Mattie felt the world drop out from under him when Dave said he might move away. He had taken for granted that Dave would stay, now that they were friends. Dave was the best friend he ever had; Dave didn’t judge Mattie the way the other kids did. He didn’t call Mattie a “brainiac” like it was kind of disease. He listened to Mattie.

“You could stay with me? I could ask my parents. You know, until we graduate high school.”

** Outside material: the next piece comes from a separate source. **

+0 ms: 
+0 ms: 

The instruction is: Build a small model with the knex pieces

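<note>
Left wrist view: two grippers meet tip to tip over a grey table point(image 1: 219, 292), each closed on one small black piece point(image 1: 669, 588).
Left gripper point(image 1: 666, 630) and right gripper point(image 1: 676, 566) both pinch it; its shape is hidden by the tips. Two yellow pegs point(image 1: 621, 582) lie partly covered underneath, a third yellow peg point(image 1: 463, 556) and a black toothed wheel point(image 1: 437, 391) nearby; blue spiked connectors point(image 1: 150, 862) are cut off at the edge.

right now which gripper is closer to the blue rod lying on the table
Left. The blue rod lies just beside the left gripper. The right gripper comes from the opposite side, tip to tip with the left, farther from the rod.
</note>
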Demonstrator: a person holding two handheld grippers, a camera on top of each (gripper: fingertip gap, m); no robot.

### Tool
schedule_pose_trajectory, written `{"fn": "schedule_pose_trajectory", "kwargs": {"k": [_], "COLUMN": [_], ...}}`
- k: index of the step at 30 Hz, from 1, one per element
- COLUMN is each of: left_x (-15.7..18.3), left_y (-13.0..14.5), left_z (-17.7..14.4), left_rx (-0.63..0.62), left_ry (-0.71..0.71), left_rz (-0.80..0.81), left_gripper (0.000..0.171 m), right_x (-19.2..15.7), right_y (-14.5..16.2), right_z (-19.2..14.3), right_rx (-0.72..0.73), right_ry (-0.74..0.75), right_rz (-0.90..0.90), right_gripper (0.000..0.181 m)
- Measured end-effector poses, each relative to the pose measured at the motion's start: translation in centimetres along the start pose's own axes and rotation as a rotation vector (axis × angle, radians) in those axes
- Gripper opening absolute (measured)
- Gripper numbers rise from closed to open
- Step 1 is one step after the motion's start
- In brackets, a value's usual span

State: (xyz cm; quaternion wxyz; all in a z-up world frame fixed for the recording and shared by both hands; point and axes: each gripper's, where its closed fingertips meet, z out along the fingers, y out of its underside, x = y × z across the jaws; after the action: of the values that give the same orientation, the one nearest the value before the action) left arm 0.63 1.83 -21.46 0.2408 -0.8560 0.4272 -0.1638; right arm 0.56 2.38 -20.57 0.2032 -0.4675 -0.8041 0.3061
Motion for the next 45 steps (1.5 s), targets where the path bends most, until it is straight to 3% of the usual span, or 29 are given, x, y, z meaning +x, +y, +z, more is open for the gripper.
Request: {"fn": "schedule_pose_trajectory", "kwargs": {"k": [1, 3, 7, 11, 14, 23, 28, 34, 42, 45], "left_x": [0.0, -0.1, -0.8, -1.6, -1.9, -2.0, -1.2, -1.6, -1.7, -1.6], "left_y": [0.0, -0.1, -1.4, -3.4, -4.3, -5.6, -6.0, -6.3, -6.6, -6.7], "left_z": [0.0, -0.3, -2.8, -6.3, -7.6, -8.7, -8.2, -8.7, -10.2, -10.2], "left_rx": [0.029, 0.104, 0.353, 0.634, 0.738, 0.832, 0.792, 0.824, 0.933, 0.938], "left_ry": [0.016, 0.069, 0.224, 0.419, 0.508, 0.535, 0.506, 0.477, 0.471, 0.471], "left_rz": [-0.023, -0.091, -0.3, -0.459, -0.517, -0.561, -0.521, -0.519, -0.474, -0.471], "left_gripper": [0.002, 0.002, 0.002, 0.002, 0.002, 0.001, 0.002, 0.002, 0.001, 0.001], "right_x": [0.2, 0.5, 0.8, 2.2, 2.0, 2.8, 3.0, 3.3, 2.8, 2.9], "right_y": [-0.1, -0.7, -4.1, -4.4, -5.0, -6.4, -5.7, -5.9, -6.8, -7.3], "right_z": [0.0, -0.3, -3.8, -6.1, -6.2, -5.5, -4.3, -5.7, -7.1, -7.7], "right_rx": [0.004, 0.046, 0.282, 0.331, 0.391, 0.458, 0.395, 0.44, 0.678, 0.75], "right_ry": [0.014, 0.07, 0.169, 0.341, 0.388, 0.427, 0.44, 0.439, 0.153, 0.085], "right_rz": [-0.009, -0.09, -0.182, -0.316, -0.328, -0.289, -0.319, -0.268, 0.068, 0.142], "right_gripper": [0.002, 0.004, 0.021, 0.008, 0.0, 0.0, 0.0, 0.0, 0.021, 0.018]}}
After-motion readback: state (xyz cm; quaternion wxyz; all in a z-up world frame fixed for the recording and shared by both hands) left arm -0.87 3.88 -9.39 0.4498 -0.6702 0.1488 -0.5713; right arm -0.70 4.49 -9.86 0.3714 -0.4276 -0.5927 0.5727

“I think I might go live with Mom. She’s in Clearwater Beach, Florida these days. It’s a nice town, lots of hot chicks in bikinis. You can come visit during Spring Break.”

“It won’t be the same as seeing you every day.

“No. No it won’t.”


Dave staggered to his feet. The moon was setting and darkness once again overtook them.

“We better head home. It’ll be dawn soon. Anyway, I need to take a piss. All this beer.”

“Me too.” Mattie tried to stand, got his left foot entangled underneath his right leg, and fell back down, laughing. “Ah shit, I’ll pee my pants if I don’t go soon. Help me up.”

Dave held out his hand and pulled Mattie to his feet. They retraced their steps out of the building, but instead of crossing the field, they circled around to the building’s side that faced the far end of the Small Wood. From this side, through the trees, they could see the steeple of the church, luminescent in the failing moonlight. They followed the line of trees, skirting the deep field grass that dripped with dew, soaking their shoes and the edges of their jeans. The Small Wood ended at the church’s backyard. Mattie paused at the edge of the trees again and unzipped. Dave strode forward, across the lawn, past a small swing set and up to the church. The last of the moonlight cast his shadow large against the wall.

“Dave, don’t” he heard Mattie whisper-shout, but Dave ignored him. With the moonlight failing, stars blazed across the sky; Dave dared the universe to stop him. He grinned in relief as a somewhat revised form of Australia’s national beer splashed down the brick wall and returned to the earth from whence it came.